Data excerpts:
◇ ◇ ◇ ◇ ◇ ◇ ◇
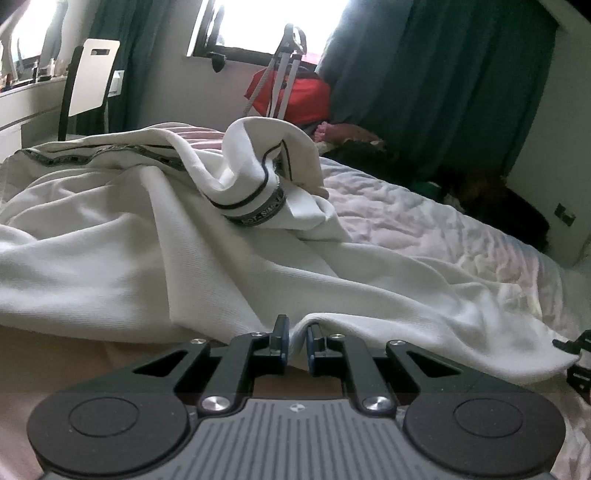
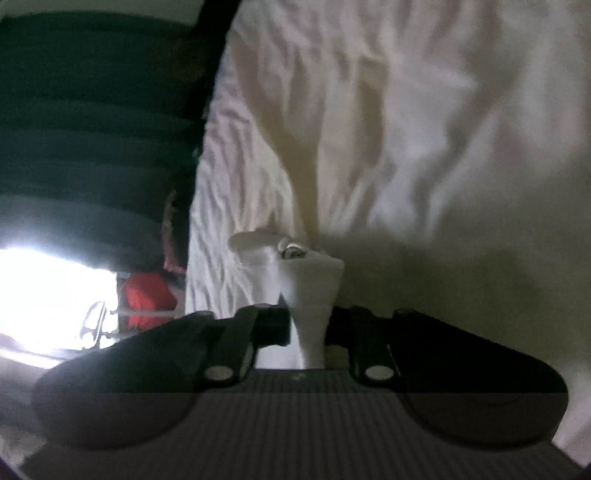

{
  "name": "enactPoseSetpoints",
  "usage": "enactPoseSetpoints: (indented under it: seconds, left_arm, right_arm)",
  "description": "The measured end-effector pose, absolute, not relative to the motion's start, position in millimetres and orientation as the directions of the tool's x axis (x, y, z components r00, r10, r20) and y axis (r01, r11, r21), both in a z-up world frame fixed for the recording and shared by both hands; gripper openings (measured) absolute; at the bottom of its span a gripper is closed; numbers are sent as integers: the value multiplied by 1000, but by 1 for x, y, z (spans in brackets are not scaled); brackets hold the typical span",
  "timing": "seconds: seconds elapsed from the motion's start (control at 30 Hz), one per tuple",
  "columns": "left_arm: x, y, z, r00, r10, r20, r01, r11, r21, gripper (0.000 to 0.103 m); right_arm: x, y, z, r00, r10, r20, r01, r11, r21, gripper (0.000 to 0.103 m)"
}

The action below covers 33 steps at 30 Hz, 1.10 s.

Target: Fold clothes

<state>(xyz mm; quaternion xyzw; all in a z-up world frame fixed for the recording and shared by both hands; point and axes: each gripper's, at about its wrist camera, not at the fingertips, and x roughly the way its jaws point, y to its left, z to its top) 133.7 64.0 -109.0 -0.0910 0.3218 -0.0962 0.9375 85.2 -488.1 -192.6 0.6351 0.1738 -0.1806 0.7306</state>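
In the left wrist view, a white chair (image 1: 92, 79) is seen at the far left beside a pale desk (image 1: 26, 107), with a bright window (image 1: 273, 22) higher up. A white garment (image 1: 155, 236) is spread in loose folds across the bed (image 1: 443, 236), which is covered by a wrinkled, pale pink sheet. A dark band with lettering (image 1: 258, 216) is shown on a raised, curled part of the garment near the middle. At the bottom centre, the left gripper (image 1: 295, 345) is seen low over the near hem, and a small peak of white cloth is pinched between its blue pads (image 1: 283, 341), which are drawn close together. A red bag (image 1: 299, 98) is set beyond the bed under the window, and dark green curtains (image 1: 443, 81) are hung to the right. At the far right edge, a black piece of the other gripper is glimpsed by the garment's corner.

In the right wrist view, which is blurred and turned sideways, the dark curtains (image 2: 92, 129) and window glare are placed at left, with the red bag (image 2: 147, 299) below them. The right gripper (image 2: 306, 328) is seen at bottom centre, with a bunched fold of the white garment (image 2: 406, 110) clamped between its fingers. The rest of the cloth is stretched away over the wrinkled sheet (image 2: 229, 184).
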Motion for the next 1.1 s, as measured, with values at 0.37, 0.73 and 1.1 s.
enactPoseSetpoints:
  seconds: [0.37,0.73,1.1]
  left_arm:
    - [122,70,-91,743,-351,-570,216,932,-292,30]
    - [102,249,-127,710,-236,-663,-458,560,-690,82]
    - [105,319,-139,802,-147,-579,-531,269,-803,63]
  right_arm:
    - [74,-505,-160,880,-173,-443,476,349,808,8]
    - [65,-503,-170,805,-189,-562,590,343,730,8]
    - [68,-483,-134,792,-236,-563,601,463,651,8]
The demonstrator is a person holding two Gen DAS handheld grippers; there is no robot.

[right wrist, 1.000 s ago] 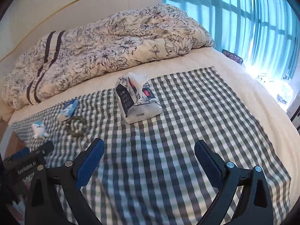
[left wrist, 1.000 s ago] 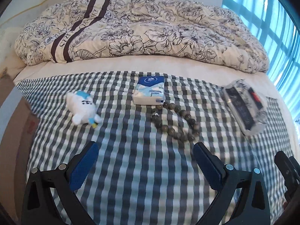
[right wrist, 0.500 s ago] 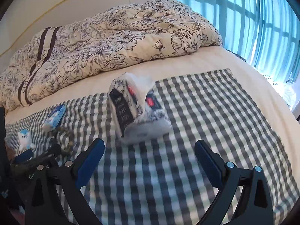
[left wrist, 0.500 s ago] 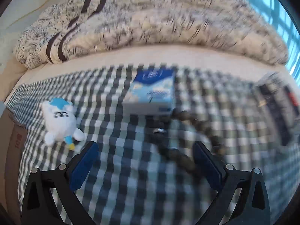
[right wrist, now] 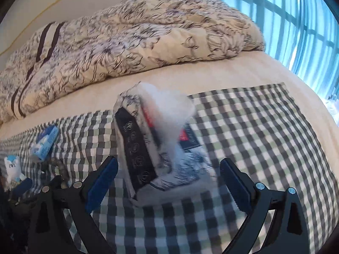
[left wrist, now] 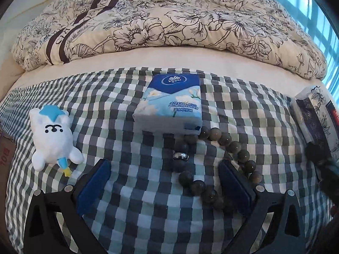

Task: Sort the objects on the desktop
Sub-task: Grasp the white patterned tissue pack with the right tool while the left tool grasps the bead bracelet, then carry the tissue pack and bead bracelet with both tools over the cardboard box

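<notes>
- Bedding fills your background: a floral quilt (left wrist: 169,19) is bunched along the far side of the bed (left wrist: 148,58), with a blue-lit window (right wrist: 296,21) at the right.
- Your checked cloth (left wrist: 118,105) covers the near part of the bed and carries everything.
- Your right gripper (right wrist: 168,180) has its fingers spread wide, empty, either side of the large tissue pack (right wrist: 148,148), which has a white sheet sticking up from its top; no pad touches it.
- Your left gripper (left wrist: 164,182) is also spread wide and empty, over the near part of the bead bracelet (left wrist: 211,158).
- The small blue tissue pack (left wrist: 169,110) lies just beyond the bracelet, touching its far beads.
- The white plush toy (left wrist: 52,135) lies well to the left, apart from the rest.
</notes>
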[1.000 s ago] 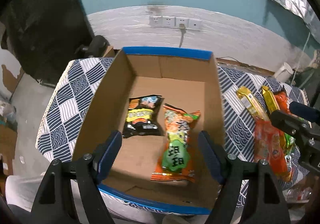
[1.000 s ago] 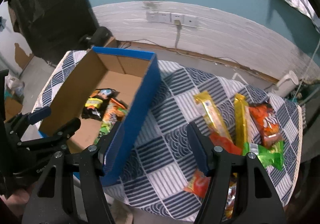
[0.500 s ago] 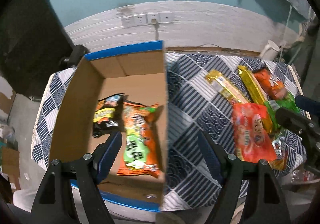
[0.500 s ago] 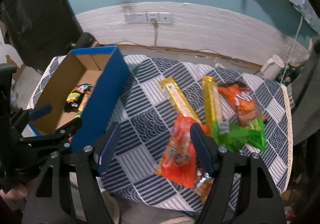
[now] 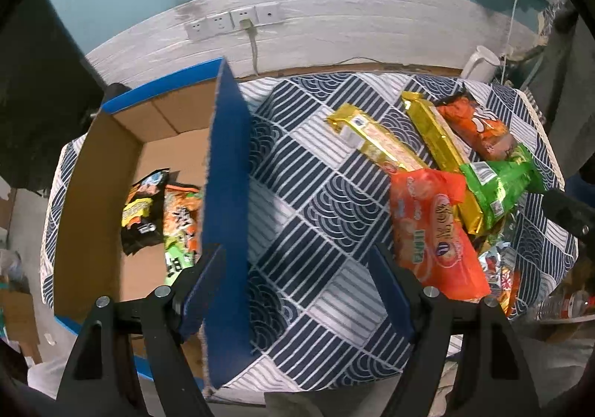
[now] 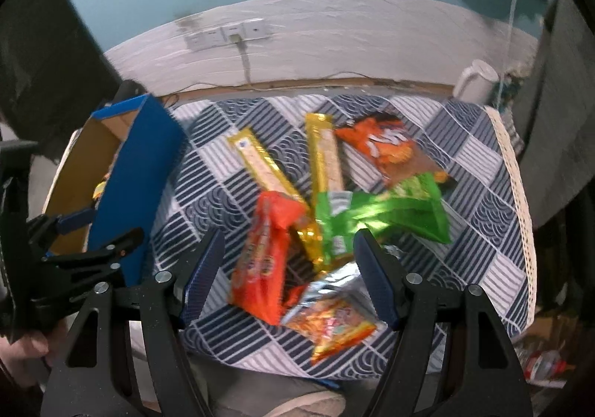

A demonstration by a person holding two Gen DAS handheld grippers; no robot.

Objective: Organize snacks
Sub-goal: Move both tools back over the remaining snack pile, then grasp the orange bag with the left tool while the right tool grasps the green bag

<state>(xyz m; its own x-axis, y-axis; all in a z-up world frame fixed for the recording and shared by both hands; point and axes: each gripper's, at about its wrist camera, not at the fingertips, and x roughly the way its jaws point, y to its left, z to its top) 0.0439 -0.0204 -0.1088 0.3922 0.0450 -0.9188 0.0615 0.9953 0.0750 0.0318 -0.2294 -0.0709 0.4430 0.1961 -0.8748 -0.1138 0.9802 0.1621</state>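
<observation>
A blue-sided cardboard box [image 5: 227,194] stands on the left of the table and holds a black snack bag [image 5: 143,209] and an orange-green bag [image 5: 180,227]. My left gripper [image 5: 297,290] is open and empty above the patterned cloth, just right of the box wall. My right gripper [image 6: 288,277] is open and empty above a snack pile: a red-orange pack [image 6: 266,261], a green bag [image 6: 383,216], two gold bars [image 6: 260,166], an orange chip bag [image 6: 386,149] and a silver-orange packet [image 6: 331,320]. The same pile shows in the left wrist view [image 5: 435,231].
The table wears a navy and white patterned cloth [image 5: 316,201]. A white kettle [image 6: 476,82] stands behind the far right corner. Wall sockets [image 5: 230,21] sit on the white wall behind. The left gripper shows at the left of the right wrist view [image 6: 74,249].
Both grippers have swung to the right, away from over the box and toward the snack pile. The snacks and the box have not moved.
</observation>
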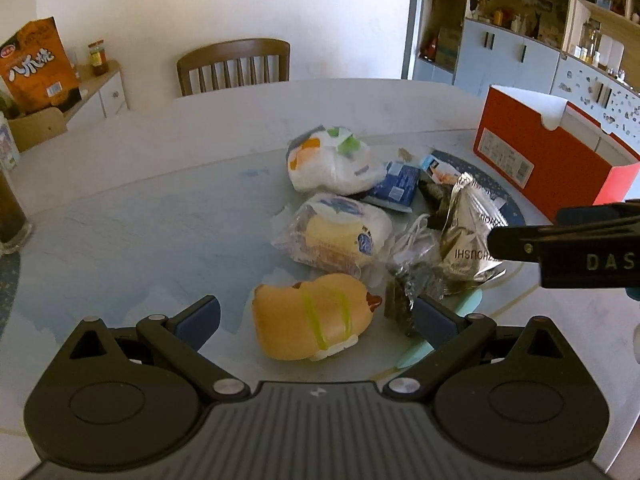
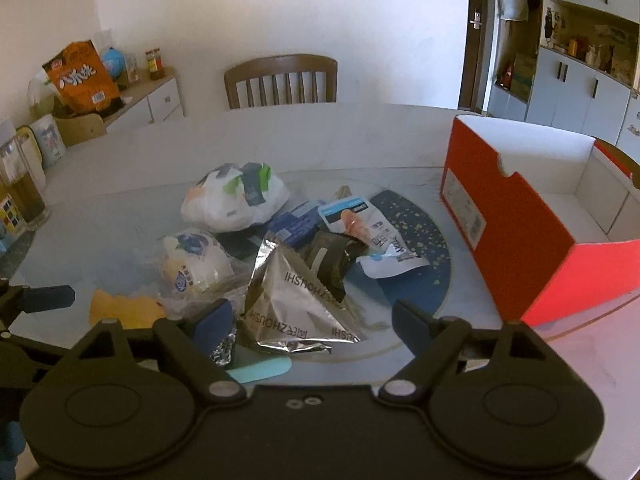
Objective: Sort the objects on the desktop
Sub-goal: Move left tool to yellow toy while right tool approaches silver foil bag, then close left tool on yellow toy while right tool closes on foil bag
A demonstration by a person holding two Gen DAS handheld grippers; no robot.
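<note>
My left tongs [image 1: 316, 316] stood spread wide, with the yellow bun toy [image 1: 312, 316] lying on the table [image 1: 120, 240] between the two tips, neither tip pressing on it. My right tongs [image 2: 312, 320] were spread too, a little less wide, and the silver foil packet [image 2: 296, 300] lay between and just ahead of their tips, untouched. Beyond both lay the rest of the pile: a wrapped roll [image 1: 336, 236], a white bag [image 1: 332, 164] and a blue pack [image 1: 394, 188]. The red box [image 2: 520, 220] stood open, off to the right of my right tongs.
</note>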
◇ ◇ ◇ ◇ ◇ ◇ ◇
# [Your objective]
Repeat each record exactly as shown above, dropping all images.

# [Response]
{
  "name": "enactPoseSetpoints",
  "usage": "enactPoseSetpoints: (indented under it: seconds, left_arm, right_arm)",
  "description": "The measured end-effector pose, absolute, not relative to the motion's start, position in millimetres and orientation as the directions of the tool's x axis (x, y, z components r00, r10, r20) and y axis (r01, r11, r21), both in a z-up world frame fixed for the recording and shared by both hands; gripper openings (measured) absolute; at the bottom of its span a gripper is closed; numbers are sent as integers: the value multiplied by 1000, but by 1 for x, y, z (spans in brackets are not scaled); brackets hold the typical span",
  "timing": "seconds: seconds elapsed from the motion's start (control at 30 Hz), one per tuple",
  "columns": "left_arm: x, y, z, r00, r10, r20, r01, r11, r21, gripper (0.000 to 0.103 m); right_arm: x, y, z, r00, r10, r20, r01, r11, r21, gripper (0.000 to 0.103 m)"
}

The action below covers 33 steps at 30 Hz, 1.10 s.

Target: Fold clothes

<state>(xyz mm; quaternion xyzw; all in a z-up world frame fixed for the recording and shared by both hands; point and axes: each gripper's, at about its wrist camera, not at the fingertips, and x roughly the way its jaws point, y to its left, z to its top) 133.7 64.0 -109.0 -0.0910 0.3218 -0.0962 0.9375 85.2 -488.1 -192.6 0.6351 0.1738 -0.1806 0.7306</state>
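In the left wrist view, a white chair (image 1: 92, 79) is seen at the far left beside a pale desk (image 1: 26, 107), with a bright window (image 1: 273, 22) higher up. A white garment (image 1: 155, 236) is spread in loose folds across the bed (image 1: 443, 236), which is covered by a wrinkled, pale pink sheet. A dark band with lettering (image 1: 258, 216) is shown on a raised, curled part of the garment near the middle. At the bottom centre, the left gripper (image 1: 295, 345) is seen low over the near hem, and a small peak of white cloth is pinched between its blue pads (image 1: 283, 341), which are drawn close together. A red bag (image 1: 299, 98) is set beyond the bed under the window, and dark green curtains (image 1: 443, 81) are hung to the right. At the far right edge, a black piece of the other gripper is glimpsed by the garment's corner.

In the right wrist view, which is blurred and turned sideways, the dark curtains (image 2: 92, 129) and window glare are placed at left, with the red bag (image 2: 147, 299) below them. The right gripper (image 2: 306, 328) is seen at bottom centre, with a bunched fold of the white garment (image 2: 406, 110) clamped between its fingers. The rest of the cloth is stretched away over the wrinkled sheet (image 2: 229, 184).
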Motion for the next 1.1 s, as measured, with values at 0.37, 0.73 and 1.1 s.
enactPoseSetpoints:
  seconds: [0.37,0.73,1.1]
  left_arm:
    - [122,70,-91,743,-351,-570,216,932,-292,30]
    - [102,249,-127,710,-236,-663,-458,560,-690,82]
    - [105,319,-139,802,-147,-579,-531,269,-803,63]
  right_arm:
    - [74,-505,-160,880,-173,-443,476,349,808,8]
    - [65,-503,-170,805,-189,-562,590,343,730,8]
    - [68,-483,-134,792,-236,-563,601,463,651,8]
The demonstrator is a person holding two Gen DAS handheld grippers; there is no robot.

[right wrist, 1.000 s ago] 
[left wrist, 1.000 s ago] 
[right wrist, 0.500 s ago] 
[left wrist, 0.500 s ago] 
[right wrist, now] 
[left wrist, now] 

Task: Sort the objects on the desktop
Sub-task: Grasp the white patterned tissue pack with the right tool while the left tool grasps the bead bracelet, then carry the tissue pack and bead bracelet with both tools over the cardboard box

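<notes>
- Bedding fills your background: a floral quilt (left wrist: 169,19) is bunched along the far side of the bed (left wrist: 148,58), with a blue-lit window (right wrist: 296,21) at the right.
- Your checked cloth (left wrist: 118,105) covers the near part of the bed and carries everything.
- Your right gripper (right wrist: 168,180) has its fingers spread wide, empty, either side of the large tissue pack (right wrist: 148,148), which has a white sheet sticking up from its top; no pad touches it.
- Your left gripper (left wrist: 164,182) is also spread wide and empty, over the near part of the bead bracelet (left wrist: 211,158).
- The small blue tissue pack (left wrist: 169,110) lies just beyond the bracelet, touching its far beads.
- The white plush toy (left wrist: 52,135) lies well to the left, apart from the rest.
</notes>
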[1.000 s ago] 
[1.000 s ago] 
[0.500 s ago] 
[0.500 s ago] 
[now] 
[now] 

A demonstration by a person holding two Gen DAS handheld grippers; no robot.

Objective: Organize snacks
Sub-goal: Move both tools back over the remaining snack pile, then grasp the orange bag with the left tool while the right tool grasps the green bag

<state>(xyz m; its own x-axis, y-axis; all in a z-up world frame fixed for the recording and shared by both hands; point and axes: each gripper's, at about its wrist camera, not at the fingertips, and x roughly the way its jaws point, y to its left, z to its top) 0.0439 -0.0204 -0.1088 0.3922 0.0450 -0.9188 0.0615 0.9953 0.0750 0.0318 -0.2294 -0.0709 0.4430 0.1961 -0.8748 -0.1138 0.9802 0.1621</state>
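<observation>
A blue-sided cardboard box [image 5: 227,194] stands on the left of the table and holds a black snack bag [image 5: 143,209] and an orange-green bag [image 5: 180,227]. My left gripper [image 5: 297,290] is open and empty above the patterned cloth, just right of the box wall. My right gripper [image 6: 288,277] is open and empty above a snack pile: a red-orange pack [image 6: 266,261], a green bag [image 6: 383,216], two gold bars [image 6: 260,166], an orange chip bag [image 6: 386,149] and a silver-orange packet [image 6: 331,320]. The same pile shows in the left wrist view [image 5: 435,231].
The table wears a navy and white patterned cloth [image 5: 316,201]. A white kettle [image 6: 476,82] stands behind the far right corner. Wall sockets [image 5: 230,21] sit on the white wall behind. The left gripper shows at the left of the right wrist view [image 6: 74,249].
Both grippers have swung to the right, away from over the box and toward the snack pile. The snacks and the box have not moved.
</observation>
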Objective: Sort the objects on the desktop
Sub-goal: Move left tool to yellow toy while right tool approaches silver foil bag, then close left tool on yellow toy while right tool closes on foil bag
A demonstration by a person holding two Gen DAS handheld grippers; no robot.
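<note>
My left tongs [image 1: 316, 316] stood spread wide, with the yellow bun toy [image 1: 312, 316] lying on the table [image 1: 120, 240] between the two tips, neither tip pressing on it. My right tongs [image 2: 312, 320] were spread too, a little less wide, and the silver foil packet [image 2: 296, 300] lay between and just ahead of their tips, untouched. Beyond both lay the rest of the pile: a wrapped roll [image 1: 336, 236], a white bag [image 1: 332, 164] and a blue pack [image 1: 394, 188]. The red box [image 2: 520, 220] stood open, off to the right of my right tongs.
</note>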

Nothing further is required of this output.